• **Task requirements**
Every line below that holds the word "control" must be listed.

[Data entries]

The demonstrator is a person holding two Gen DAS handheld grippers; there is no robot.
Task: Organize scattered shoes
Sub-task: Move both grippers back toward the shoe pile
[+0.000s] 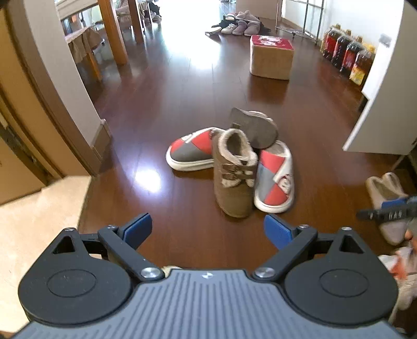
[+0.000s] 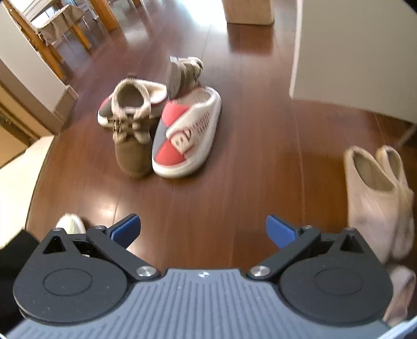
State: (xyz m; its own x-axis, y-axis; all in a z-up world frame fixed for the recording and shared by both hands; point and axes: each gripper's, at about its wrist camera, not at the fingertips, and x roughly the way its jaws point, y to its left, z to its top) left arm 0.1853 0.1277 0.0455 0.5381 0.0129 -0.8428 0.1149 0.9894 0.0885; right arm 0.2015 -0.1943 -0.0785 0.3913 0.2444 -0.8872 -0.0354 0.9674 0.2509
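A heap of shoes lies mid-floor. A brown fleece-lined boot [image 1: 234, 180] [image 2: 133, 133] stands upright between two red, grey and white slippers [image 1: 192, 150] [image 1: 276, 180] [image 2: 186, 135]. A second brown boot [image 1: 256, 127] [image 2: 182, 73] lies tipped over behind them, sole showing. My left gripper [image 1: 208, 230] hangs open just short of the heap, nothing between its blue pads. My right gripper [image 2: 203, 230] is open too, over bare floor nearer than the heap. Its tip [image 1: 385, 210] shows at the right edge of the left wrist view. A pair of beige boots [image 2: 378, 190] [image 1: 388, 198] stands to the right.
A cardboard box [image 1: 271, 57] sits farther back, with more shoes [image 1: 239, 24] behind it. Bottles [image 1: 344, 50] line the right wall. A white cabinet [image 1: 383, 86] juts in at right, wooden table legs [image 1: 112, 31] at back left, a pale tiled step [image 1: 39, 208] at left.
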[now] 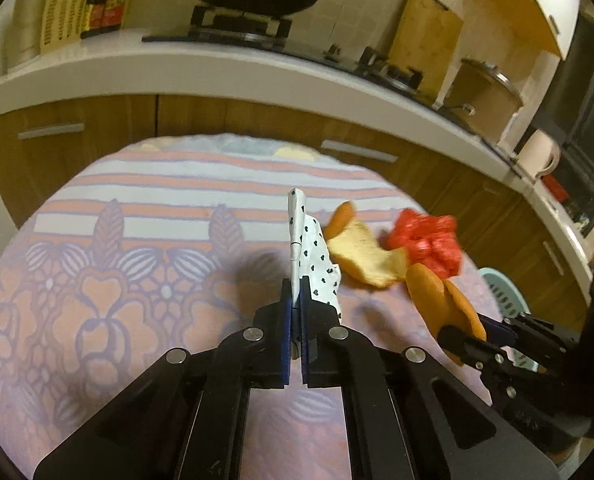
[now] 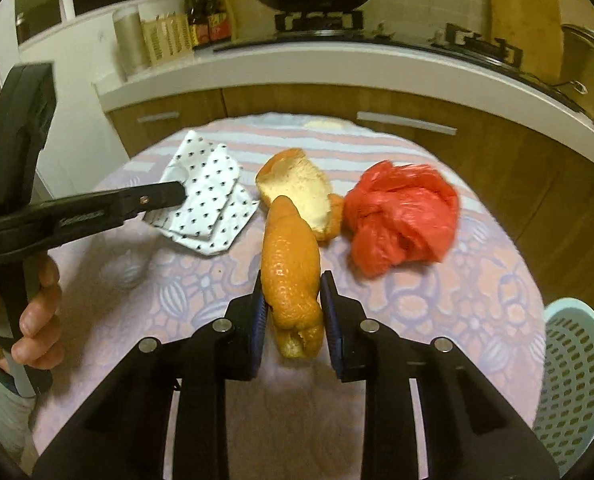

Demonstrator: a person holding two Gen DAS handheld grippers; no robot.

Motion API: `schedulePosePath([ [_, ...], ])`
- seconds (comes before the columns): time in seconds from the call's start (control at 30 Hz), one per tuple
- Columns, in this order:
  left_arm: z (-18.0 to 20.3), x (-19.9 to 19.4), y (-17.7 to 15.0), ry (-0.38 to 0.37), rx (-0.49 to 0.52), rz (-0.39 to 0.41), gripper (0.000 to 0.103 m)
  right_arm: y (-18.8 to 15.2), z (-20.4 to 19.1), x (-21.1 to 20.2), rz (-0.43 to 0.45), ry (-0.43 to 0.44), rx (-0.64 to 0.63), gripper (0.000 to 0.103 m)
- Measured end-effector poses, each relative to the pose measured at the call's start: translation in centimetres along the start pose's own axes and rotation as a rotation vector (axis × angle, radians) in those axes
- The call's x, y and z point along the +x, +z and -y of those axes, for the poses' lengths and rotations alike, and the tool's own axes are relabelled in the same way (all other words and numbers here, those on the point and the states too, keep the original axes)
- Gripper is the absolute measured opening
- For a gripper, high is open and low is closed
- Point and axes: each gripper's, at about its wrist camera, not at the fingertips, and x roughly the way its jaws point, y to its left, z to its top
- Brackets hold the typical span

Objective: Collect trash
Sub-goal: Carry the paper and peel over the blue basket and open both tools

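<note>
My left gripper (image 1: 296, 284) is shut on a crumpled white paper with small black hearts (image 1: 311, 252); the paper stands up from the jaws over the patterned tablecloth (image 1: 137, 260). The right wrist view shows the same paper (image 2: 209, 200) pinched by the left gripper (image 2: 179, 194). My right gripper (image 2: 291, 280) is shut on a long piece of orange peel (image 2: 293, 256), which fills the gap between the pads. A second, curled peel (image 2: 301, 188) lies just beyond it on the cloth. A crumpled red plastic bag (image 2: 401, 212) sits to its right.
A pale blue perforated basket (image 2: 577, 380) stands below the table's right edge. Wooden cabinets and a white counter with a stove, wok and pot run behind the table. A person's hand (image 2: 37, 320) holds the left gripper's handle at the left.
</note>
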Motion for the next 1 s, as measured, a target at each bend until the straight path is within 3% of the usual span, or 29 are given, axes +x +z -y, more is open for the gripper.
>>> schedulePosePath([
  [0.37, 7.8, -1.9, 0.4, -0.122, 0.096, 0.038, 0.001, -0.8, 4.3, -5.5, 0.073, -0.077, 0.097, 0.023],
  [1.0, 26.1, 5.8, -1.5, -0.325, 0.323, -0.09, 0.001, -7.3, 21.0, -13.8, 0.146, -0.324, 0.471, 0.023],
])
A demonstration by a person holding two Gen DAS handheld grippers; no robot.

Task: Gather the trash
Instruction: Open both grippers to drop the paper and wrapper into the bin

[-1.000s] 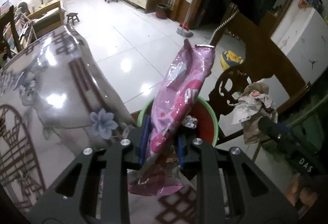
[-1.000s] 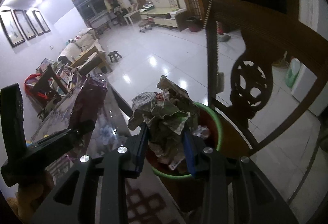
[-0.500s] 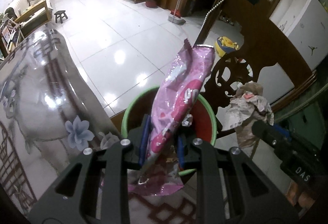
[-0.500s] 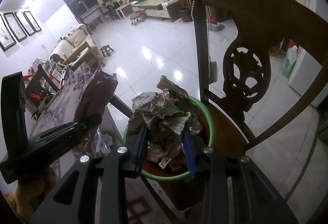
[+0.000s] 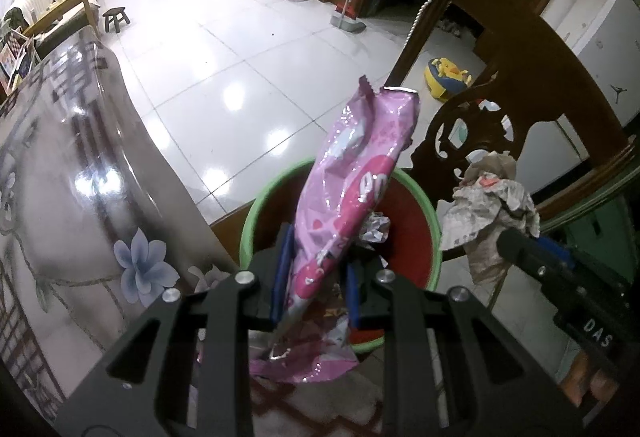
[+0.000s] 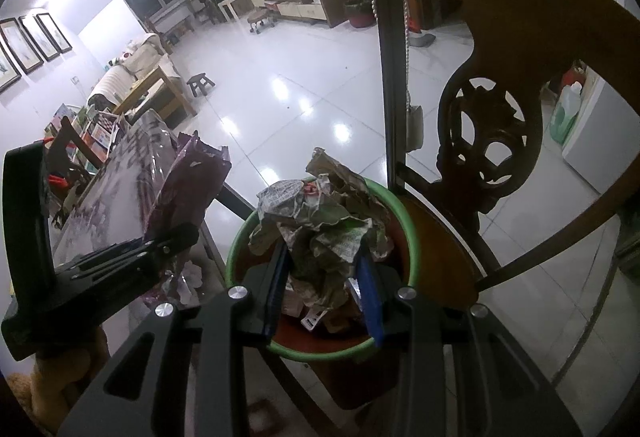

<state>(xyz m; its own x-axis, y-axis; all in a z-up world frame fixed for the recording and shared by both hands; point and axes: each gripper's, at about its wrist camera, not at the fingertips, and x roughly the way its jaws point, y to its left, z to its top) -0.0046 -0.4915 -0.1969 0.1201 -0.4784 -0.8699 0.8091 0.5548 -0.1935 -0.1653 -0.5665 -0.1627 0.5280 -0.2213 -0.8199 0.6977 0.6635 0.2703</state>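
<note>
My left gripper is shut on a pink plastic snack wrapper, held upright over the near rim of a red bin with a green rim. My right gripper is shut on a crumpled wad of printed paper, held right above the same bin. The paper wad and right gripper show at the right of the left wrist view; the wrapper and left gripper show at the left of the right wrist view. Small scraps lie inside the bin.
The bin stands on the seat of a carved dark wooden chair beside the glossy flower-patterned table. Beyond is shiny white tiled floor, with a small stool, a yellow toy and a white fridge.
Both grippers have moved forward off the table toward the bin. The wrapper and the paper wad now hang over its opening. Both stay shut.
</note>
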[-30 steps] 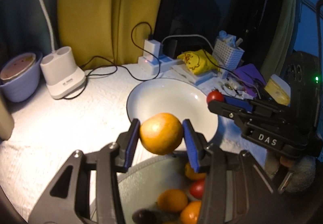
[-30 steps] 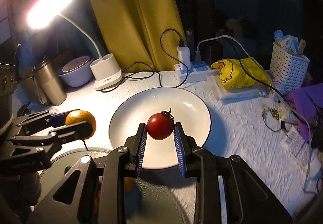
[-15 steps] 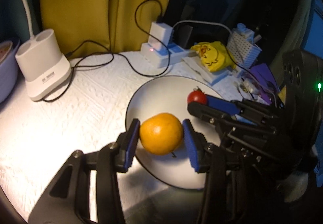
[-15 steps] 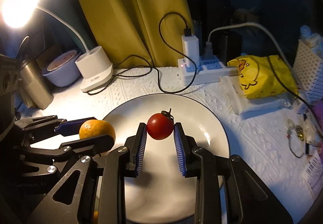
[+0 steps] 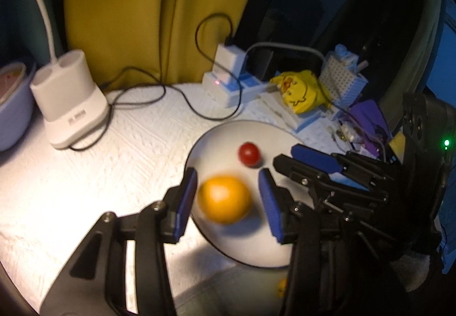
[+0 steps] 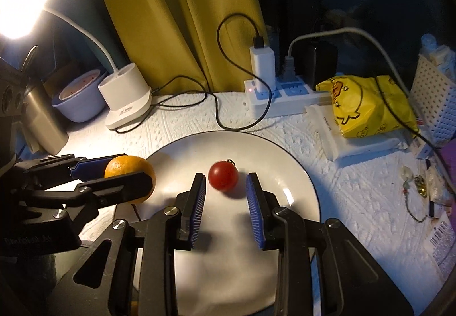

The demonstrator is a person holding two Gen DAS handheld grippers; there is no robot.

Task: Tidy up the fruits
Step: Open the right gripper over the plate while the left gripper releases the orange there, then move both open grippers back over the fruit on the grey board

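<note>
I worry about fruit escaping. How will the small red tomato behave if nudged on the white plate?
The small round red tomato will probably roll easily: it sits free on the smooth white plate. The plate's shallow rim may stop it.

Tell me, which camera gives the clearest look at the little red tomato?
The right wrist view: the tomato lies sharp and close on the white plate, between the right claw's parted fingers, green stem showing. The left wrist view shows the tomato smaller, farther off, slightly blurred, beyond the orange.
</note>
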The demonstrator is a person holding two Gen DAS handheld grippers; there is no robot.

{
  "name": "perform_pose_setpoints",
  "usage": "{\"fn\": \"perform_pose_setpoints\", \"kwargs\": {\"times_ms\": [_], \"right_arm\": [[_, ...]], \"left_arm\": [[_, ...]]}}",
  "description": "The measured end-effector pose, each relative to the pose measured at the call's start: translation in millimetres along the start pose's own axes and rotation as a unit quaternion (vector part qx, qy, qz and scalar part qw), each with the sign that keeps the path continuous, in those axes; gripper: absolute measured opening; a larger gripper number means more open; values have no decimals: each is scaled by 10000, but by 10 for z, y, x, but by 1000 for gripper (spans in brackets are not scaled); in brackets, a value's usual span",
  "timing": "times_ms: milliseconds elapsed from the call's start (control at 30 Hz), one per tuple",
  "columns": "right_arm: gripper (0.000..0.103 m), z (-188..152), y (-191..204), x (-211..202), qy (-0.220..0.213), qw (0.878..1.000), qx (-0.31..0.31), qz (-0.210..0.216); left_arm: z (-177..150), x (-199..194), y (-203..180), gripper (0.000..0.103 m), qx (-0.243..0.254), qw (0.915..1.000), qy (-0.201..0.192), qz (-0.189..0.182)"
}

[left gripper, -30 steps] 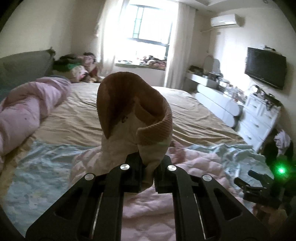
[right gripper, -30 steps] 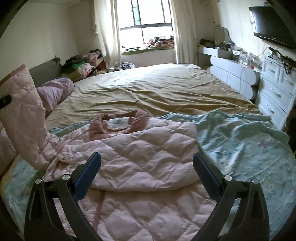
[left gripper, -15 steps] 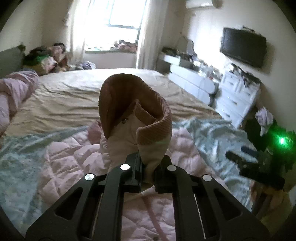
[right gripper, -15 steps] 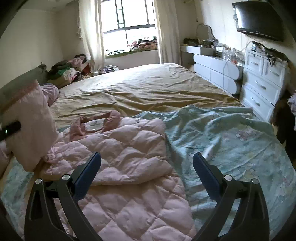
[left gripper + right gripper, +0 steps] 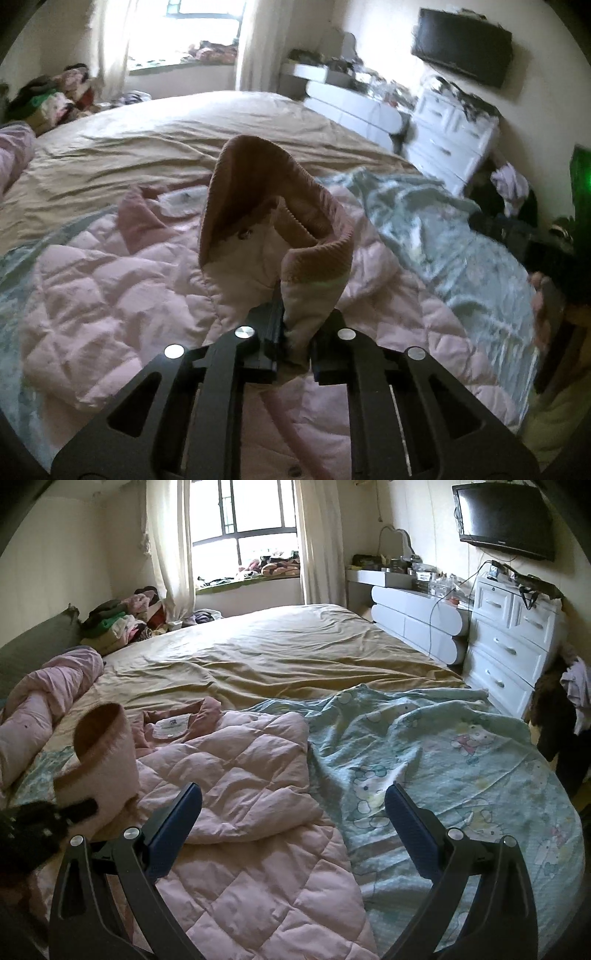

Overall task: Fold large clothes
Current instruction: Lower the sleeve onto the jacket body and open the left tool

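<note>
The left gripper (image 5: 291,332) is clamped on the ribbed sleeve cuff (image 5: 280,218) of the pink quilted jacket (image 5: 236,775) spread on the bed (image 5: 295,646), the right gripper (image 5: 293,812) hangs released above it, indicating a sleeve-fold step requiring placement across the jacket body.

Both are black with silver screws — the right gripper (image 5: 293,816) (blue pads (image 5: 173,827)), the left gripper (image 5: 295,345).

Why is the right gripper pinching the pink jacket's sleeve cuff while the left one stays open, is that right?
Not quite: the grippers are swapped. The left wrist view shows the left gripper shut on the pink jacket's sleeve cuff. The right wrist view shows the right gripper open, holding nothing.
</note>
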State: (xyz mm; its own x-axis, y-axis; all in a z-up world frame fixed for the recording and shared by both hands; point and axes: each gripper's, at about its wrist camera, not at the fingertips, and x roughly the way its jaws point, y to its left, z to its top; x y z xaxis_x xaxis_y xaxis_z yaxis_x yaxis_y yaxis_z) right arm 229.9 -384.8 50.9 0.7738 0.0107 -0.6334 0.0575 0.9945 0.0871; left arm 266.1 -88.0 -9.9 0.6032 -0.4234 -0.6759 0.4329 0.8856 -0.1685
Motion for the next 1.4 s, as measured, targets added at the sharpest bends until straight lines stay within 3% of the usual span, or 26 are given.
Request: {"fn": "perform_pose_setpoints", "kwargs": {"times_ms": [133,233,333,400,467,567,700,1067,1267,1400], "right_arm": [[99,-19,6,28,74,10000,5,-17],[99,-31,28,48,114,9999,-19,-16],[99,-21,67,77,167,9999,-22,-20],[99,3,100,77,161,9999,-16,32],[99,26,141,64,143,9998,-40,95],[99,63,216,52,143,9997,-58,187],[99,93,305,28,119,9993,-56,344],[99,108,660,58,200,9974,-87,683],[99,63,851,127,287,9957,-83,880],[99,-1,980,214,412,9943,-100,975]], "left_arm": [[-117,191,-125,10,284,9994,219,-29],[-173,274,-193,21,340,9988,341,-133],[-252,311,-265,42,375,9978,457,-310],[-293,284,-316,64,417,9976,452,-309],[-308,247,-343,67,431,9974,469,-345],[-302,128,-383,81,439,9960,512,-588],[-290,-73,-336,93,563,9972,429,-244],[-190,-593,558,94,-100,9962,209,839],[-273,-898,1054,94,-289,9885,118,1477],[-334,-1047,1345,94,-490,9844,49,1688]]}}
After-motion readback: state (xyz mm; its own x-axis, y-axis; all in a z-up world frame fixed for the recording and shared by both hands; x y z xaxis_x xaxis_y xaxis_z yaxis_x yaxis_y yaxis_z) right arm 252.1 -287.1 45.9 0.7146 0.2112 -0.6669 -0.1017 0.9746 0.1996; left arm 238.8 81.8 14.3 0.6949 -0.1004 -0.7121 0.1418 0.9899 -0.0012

• **Response**
- seconds (comes before the columns): time in seconds from the call's start (control at 30 Hz), one per tuple
  "timing": "times_ms: milliseconds elapsed from the call's start (control at 30 Hz), one per tuple",

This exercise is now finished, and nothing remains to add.